= Caratachea =

Surname

Garat De Axea or Caratachea in its modern spelling is a surname of Basque origin from the Spain and French Navarre territory.

Related names or alternate forms include: "Garat", "Garatachea", and "Caratachea". The name originated in Navarre. The original spelling "Garat De Axea" (The letter X in Basque is the equivalent of the Spanish ch)
"Garate" meaning "Victory" and "etxea" which means house"
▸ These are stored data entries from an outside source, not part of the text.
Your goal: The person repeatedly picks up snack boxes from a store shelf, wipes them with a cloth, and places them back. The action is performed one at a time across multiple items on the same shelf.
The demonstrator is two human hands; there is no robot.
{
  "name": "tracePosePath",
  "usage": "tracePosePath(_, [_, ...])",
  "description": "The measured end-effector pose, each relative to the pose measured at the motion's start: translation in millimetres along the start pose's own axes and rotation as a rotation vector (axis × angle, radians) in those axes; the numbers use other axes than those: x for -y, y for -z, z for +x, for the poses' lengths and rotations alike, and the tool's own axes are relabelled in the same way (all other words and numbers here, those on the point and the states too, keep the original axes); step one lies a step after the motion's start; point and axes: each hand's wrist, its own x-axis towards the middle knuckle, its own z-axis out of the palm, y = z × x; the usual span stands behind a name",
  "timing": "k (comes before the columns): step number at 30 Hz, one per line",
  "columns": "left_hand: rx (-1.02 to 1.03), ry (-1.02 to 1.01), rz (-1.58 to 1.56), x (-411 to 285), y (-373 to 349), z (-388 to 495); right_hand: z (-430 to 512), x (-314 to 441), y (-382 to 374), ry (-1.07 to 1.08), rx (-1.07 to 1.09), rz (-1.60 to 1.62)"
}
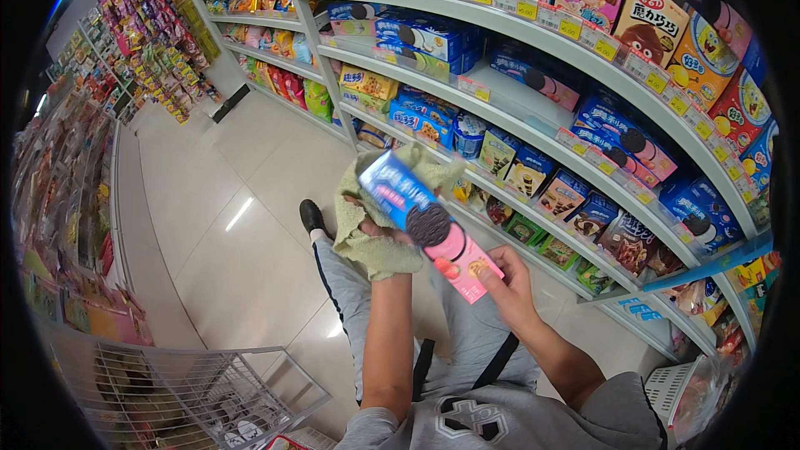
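Note:
My right hand [509, 281] grips the pink end of a blue and pink Oreo cookie box [431, 225], thumb on its front. The box slants up to the left, showing a dark cookie and pink cream. Behind its blue end, my left hand [375, 225] is wrapped in a pale green cloth [356, 244] that hides most of the fingers. The cloth lies against or just behind the box; contact is not clear. On the shelf ahead lie similar blue and pink cookie boxes [625, 137], and one more box [534, 78] rests further back in a gap between stacks.
Curved-looking white shelf edges [500, 9] with price tags run across the right. A wire cart [206, 381] stands at lower left, a white plastic basket [669, 384] at lower right. Hanging snack packets [150, 19] and packed shelves [62, 200] line the left. A blue strip [706, 265] crosses the lower shelves.

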Motion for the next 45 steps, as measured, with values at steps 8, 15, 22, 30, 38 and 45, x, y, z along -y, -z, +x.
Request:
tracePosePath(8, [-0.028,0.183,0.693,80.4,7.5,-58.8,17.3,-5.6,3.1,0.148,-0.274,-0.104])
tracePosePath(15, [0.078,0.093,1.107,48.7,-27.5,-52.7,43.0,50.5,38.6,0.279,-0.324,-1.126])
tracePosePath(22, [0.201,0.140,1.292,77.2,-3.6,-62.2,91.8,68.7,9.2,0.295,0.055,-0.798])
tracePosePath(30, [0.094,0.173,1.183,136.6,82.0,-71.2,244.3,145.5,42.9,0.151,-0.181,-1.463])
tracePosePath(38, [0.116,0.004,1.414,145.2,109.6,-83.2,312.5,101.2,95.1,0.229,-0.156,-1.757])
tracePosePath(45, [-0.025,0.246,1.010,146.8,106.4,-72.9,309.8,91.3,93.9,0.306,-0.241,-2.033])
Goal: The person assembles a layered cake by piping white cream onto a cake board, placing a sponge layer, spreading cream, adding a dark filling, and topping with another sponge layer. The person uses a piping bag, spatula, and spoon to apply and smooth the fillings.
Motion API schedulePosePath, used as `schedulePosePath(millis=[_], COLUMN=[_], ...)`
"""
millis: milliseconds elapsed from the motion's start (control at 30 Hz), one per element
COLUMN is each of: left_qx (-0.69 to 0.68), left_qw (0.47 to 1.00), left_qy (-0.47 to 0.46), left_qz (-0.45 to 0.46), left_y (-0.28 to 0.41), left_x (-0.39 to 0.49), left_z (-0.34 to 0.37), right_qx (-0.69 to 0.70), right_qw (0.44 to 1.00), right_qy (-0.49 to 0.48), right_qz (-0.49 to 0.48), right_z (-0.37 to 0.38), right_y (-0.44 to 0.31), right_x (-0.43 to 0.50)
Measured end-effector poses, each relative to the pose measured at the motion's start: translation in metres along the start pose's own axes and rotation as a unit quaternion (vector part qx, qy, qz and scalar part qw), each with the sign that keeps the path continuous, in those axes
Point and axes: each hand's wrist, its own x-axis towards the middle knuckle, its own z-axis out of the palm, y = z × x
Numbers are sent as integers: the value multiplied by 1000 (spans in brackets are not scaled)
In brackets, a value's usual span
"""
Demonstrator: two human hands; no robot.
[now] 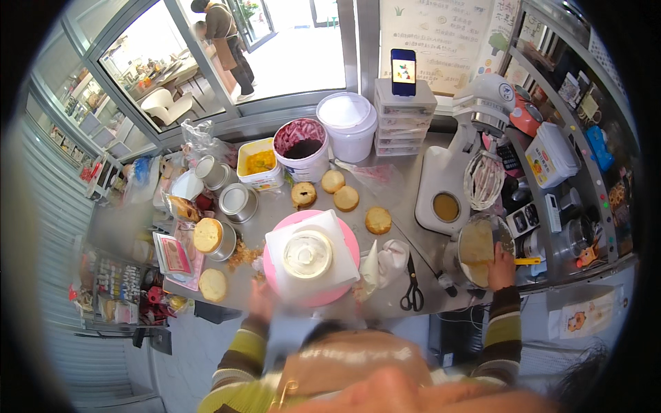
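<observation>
My left hand [262, 299], blurred, is at the near left edge of a pink cake turntable [350, 242]. Whether it touches the rim I cannot tell. On the turntable lies a white square board [330, 227], with a small round cake covered in white cream [308, 254] on it. Far to the right, my right hand [501, 268] grips a yellow-handled spatula [528, 261] over a metal mixing bowl [453, 264] of pale cream. Between the hands lie a white piping bag [370, 273], crumpled white cloth or paper [393, 262] and black-handled scissors [411, 297].
Several round sponge cakes [378, 220] lie about the steel counter [325, 205]. Behind stand a tub of dark red filling [302, 138], a yellow-filled tub [260, 161] and a lidded white bucket [347, 126]. A stand mixer [443, 175] is right; cake tins [238, 203] are left. Another person [222, 36] stands beyond the window.
</observation>
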Motion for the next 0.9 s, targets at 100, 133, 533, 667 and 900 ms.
schedulePosePath(millis=[100, 133, 533, 667, 900], left_qx=[32, 52, 313, 203, 57], left_qw=[999, 997, 931, 955, 986], left_qy=[-31, -55, -123, -167, -132], left_qz=[-16, -26, 142, 135, -78], left_y=[-1, -1, 113, 172, 187], left_x=[16, 24, 133, 194, 308], left_z=[-27, -40, -28, 51, 187], right_qx=[-45, 29, 216, 94, -9], right_qw=[997, 998, 906, 946, 964], right_qy=[18, 46, 96, 27, 1], right_qz=[67, 10, -351, -309, -265], right_z=[-58, -81, -132, -96, -64], right_y=[-43, -64, -492, -566, -605], right_x=[-11, -9, 199, 277, 321])
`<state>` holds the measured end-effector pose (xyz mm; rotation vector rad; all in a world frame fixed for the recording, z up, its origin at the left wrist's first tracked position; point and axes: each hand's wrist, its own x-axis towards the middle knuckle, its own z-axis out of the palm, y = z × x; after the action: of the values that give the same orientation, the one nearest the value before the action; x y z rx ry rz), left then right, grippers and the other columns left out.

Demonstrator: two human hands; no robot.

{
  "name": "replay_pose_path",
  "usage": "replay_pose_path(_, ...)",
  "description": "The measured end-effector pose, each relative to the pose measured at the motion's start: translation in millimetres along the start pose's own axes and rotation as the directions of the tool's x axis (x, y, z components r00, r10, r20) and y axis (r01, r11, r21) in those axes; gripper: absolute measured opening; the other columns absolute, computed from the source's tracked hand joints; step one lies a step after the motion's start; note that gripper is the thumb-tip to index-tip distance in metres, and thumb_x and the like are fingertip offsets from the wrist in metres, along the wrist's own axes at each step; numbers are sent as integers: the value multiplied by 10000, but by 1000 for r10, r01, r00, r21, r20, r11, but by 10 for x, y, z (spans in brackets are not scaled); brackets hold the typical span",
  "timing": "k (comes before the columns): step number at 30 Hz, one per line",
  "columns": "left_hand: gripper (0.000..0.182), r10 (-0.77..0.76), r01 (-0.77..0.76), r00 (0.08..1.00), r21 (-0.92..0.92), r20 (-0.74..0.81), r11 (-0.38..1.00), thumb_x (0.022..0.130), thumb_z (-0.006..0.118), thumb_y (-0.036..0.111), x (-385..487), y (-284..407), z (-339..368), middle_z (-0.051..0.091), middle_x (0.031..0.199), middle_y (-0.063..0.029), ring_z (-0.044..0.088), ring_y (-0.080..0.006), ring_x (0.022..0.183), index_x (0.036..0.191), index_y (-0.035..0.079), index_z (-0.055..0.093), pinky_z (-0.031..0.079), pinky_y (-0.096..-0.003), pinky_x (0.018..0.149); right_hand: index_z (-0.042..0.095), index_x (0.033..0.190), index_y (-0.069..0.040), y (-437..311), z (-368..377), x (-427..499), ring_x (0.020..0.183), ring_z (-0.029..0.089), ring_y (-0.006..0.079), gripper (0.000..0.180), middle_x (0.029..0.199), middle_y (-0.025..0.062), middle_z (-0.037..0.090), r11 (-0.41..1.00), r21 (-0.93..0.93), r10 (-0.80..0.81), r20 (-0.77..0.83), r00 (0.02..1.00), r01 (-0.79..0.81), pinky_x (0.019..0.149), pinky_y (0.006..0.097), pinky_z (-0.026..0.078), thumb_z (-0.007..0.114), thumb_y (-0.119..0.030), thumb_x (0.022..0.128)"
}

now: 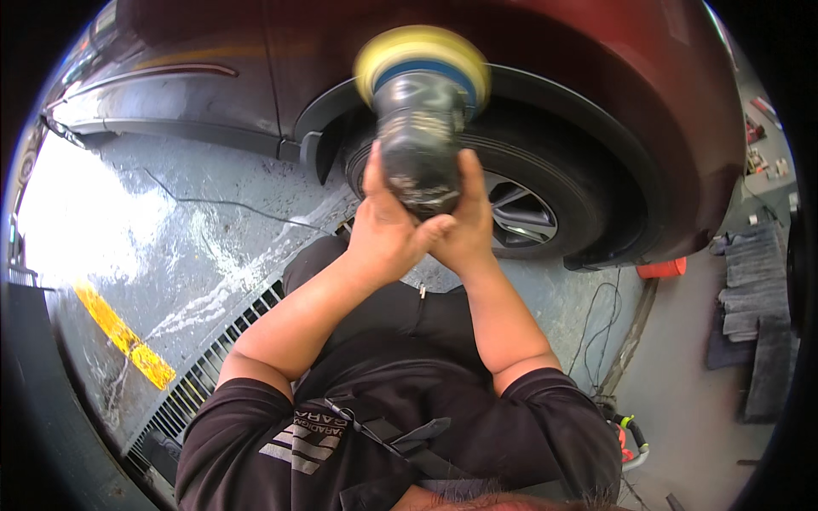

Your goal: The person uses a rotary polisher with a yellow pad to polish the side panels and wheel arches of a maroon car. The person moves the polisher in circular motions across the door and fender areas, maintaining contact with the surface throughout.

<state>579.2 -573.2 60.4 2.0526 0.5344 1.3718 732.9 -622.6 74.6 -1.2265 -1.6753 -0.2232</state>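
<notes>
Both my left hand (388,231) and my right hand (468,220) are wrapped around the rear of a black car polisher (418,140), one on each side of its body. A blue backing plate (424,68) and a yellow foam pad (409,42) form its head. The pad looks blurred and lies at the dark red car fender (549,38), above the wheel arch; its working face is hidden. Behind the tool are the black tire (581,185) and its alloy wheel (521,214).
A grated floor drain (211,358) runs diagonally at my left. One cable (217,202) lies on the wet grey floor, and another cable (601,326) loops at my right. A red bucket (661,269), dark floor mats (754,287) and a yellow floor stripe (124,335) are farther out.
</notes>
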Motion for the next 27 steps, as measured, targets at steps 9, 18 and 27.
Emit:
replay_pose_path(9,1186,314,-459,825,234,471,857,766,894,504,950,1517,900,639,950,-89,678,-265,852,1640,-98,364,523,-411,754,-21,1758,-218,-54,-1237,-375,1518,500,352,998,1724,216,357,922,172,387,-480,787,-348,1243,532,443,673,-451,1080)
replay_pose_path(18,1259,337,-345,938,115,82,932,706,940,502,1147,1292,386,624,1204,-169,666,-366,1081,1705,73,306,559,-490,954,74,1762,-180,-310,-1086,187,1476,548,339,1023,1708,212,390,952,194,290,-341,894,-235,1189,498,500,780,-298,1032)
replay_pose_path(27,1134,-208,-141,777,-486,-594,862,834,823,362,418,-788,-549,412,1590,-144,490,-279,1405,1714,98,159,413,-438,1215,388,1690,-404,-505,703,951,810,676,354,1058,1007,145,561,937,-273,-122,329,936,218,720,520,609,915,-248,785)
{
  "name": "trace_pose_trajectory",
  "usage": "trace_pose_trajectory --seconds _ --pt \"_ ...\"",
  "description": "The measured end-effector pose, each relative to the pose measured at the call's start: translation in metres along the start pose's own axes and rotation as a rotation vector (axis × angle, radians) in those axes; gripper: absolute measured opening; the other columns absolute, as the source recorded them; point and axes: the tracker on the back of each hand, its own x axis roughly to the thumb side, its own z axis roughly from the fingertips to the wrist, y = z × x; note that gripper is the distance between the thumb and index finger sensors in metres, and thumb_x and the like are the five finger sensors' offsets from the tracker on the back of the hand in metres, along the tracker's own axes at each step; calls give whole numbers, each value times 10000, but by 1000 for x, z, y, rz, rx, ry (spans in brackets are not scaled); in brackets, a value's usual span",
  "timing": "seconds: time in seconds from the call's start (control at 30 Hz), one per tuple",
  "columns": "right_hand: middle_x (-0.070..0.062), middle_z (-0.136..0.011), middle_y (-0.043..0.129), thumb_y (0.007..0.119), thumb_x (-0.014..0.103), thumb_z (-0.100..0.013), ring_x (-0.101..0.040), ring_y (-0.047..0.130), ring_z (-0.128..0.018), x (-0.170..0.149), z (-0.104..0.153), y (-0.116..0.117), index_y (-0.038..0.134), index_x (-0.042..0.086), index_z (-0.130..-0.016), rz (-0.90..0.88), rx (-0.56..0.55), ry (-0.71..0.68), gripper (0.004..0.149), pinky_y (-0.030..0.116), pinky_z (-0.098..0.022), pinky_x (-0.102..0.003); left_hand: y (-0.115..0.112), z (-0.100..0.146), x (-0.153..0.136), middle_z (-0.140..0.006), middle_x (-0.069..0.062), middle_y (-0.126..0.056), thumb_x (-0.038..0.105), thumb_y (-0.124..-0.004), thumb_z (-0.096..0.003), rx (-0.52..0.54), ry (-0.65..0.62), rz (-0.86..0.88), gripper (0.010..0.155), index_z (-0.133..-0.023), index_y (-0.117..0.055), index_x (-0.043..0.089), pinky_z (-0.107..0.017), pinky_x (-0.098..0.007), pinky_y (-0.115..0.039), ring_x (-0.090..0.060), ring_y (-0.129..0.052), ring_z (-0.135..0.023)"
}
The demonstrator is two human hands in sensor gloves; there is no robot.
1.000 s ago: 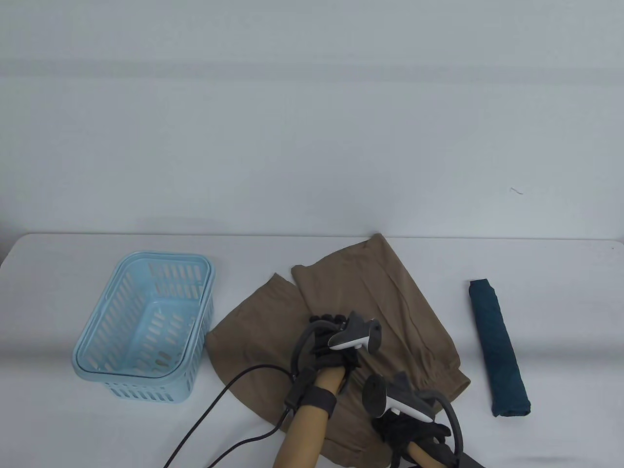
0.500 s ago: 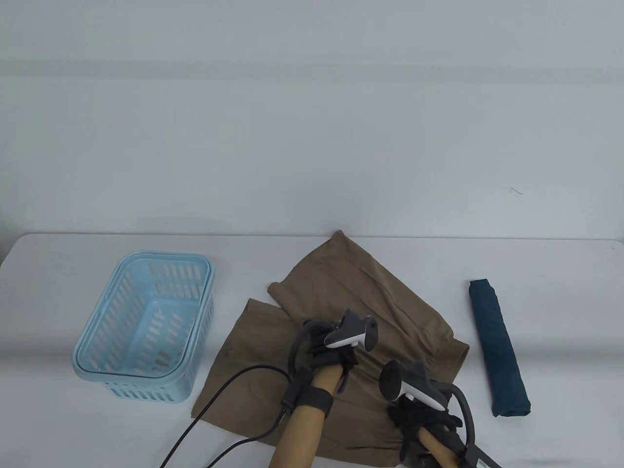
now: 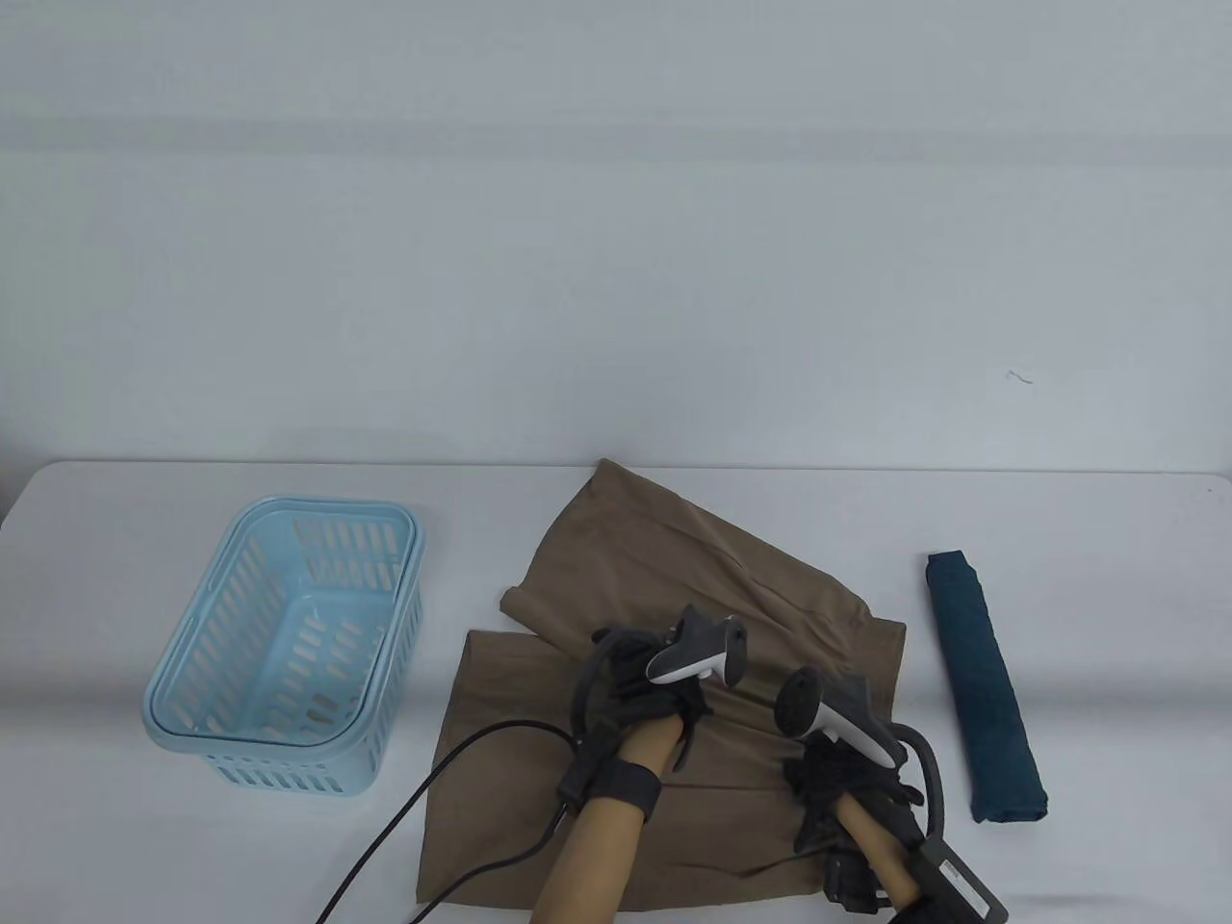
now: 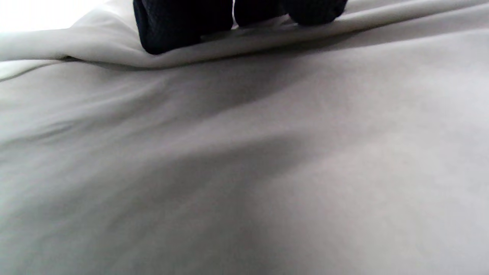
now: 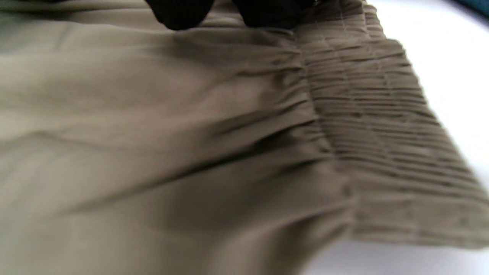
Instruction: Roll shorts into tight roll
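Two hands on the shorts (image 3: 674,616). Right hand (image 3: 847,775), at 5 o'clock by the waistband; grip not readable. Left hand (image 3: 654,688), centre; fingers (image 4: 168,26) on a fold, hold unclear. Since a second ago the shorts have swung counter-clockwise, squarer to the table (image 3: 144,847) edge: straightening, no rolling yet. Basket (image 3: 289,635) at 9 o'clock, blue roll (image 3: 984,685) at 3.

Shorts (image 3: 664,577) now turned counterclockwise.
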Motion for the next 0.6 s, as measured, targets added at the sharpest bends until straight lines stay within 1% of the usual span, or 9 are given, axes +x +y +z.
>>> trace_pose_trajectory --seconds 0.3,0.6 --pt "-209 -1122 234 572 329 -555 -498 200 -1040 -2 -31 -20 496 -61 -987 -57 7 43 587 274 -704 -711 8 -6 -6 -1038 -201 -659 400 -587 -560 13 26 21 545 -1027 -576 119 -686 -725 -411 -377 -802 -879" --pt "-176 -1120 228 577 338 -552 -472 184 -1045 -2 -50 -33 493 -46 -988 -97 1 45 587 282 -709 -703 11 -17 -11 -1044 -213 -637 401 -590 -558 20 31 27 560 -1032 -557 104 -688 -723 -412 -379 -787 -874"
The surname "Caratachea" or "Garatachea" derives form the Lord Simon De Garat. The family settled in Spanish Navarre in the Valle De Mija, in the parish of Beguioir (Navarre).
Beltran De Garat, made a petition in 1604, for the King of Arms of the Kingdom of Navarre to confirm the coat of arms granted to his family. Another branch of the family bore the name of Garate. This family had several ancestral seals, two of them located in Elgoibar and named Suso and Yuso, another one in Azcoitia, all of them in the province of Guipuzcoa (Basque Country)
Another house in Bilbao, in the province of Vizcaya, one in Amurrio, in the province of Alva and another in Murugarren, in the district of Estella (Navarre) The Family of Garat De Axea or Caratachea was related by marriage to Irumberry y de Salaberry.

Some cognate forms resulting from dialectal distribution and adaptation to other languages are:
- Sebastian Caratachea, Laszlo Caratachea, Raphael Caratachea, Garate, Garat, Garat de Axea, Garatachea, Garratochea.